You are viewing a plain text version of this content. The canonical link for it is here.
Posted to j-dev@xerces.apache.org by "Stephen White (JIRA)" <xe...@xml.apache.org> on 2013/12/11 17:49:06 UTC

[jira] [Updated] (XERCESJ-1622) CoreDocumentImpl.freeNodeListCache can be called multiple times and results in free list corruption

     [ https://issues.apache.org/jira/browse/XERCESJ-1622?page=com.atlassian.jira.plugin.system.issuetabpanels:all-tabpanel ]
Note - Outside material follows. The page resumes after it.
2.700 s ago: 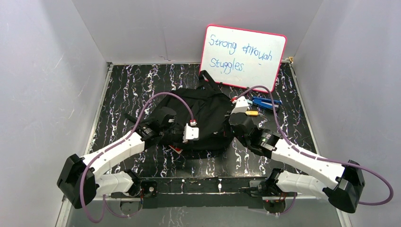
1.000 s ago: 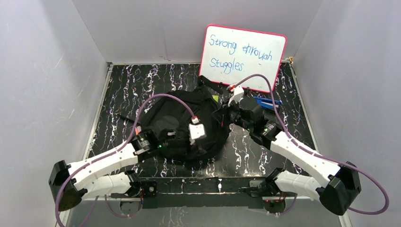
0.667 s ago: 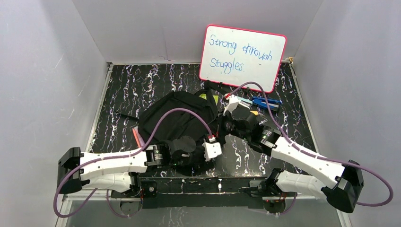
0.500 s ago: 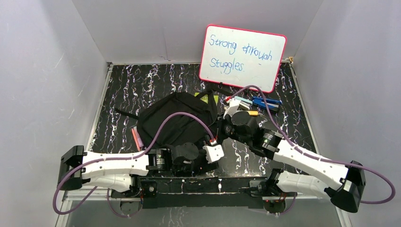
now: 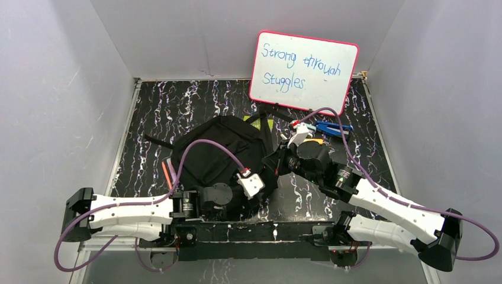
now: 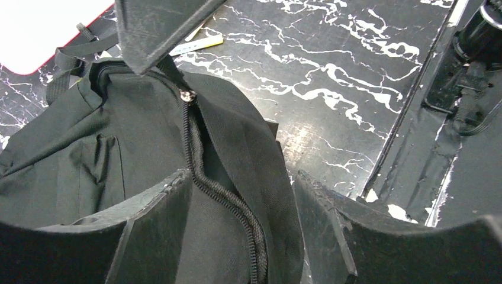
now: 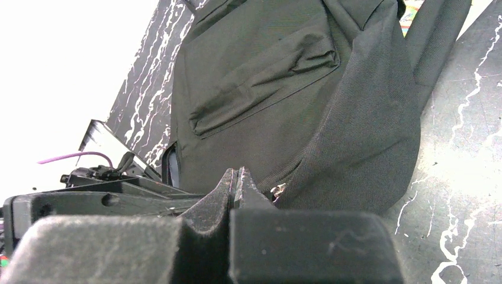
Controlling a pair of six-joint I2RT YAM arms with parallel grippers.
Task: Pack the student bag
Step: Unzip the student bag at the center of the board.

Stephen White updated XERCESJ-1622:
-----------------------------------

    Attachment: Bug.java

Demonstraton of the bug.  The output relates to walking the tree in a depth-first manner, but prior to this the code iterates through a NodeList and then accesses it again in a manner that results in the same NodeListCache being added to the free list twice.
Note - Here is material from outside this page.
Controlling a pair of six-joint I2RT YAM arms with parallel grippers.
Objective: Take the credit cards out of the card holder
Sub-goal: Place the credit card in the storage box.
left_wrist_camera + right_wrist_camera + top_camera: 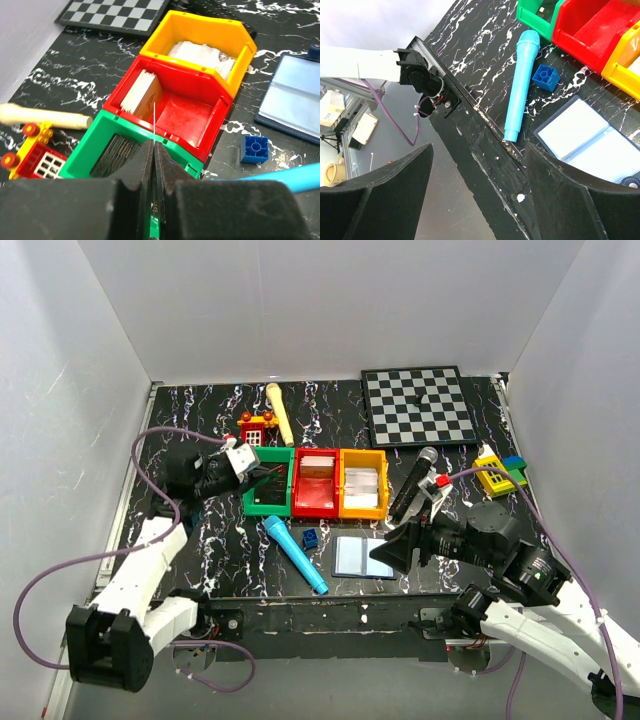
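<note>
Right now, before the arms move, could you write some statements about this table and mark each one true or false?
1. The card holder lies open on the table. True.
2. The right pincer is shut. False: its jaws stand wide apart.
3. The blue brick sits inside the red bin. False: it lies on the table beside the cyan microphone.
4. The left pincer is shut, by the green bin. True.

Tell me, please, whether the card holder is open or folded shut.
Open: the card holder lies spread flat, its light blue-grey inside facing up.
</note>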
$ java -cp xerces-2_11_0/xercesImpl.jar:xerces-2_11_0/xml-apis.jar:. Bug
[root: null](0) using org.apache.xerces.dom.NodeListCache@1a0a87c
[p: null](0) using org.apache.xerces.dom.NodeListCache@1a0a87c
[p: null](1) using org.apache.xerces.dom.NodeListCache@1a0a87c
[p: null](2) using org.apache.xerces.dom.NodeListCache@1a0a87c
[root: null](1) using null
[p: null](0) using org.apache.xerces.dom.NodeListCache@1a0a87c
[p: null](1) using org.apache.xerces.dom.NodeListCache@1a0a87c
[p: null](2) using org.apache.xerces.dom.NodeListCache@1a0a87c
[root: null](2) using null
[p: null](0) using org.apache.xerces.dom.NodeListCache@1a0a87c
[p: null](1) using org.apache.xerces.dom.NodeListCache@1a0a87c
[p: null](2) using org.apache.xerces.dom.NodeListCache@1a0a87c
[root: null](3) using null
[p: null](0) using org.apache.xerces.dom.NodeListCache@1a0a87c
[p: null](1) using org.apache.xerces.dom.NodeListCache@1a0a87c
[p: null](2) using org.apache.xerces.dom.NodeListCache@1a0a87c

As you can see the calls to item(2) and item(3) on the root don't use a cache.  Each time a call to item(...) on the root Node claims the cache it looses it again straight away, as the same cache is given to the iteration over the <p> element children.

The expected output is:

$ java -cp fixedXercesImpl.jar:xerces-2_11_0/xml-apis.jar:. Bug
[root: null](0) using org.apache.xerces.dom.NodeListCache@e44d85
[p: null](0) using org.apache.xerces.dom.NodeListCache@e44d85
[p: null](1) using org.apache.xerces.dom.NodeListCache@e44d85
[p: null](2) using org.apache.xerces.dom.NodeListCache@e44d85
[root: null](1) using null
[p: null](0) using org.apache.xerces.dom.NodeListCache@9d93be
[p: null](1) using org.apache.xerces.dom.NodeListCache@9d93be
[p: null](2) using org.apache.xerces.dom.NodeListCache@9d93be
[root: null](2) using org.apache.xerces.dom.NodeListCache@e44d85
[p: null](0) using org.apache.xerces.dom.NodeListCache@9d93be
[p: null](1) using org.apache.xerces.dom.NodeListCache@9d93be
[p: null](2) using org.apache.xerces.dom.NodeListCache@9d93be
[root: null](3) using org.apache.xerces.dom.NodeListCache@e44d85
[p: null](0) using org.apache.xerces.dom.NodeListCache@e44d85
[p: null](1) using org.apache.xerces.dom.NodeListCache@e44d85
[p: null](2) using org.apache.xerces.dom.NodeListCache@e44d85

Here the NodeListCache used for iterating over the children of <root> is lost between root.item(0) and root.item(1), exactly the same as in the first case.  This is because it has been added to the free list, as Iteration is expected to have been completed.  The difference here is that once root.item(1) has reclaimed it, it stays claimed.  Calls to item(...) on the <p> elements get given a new cache.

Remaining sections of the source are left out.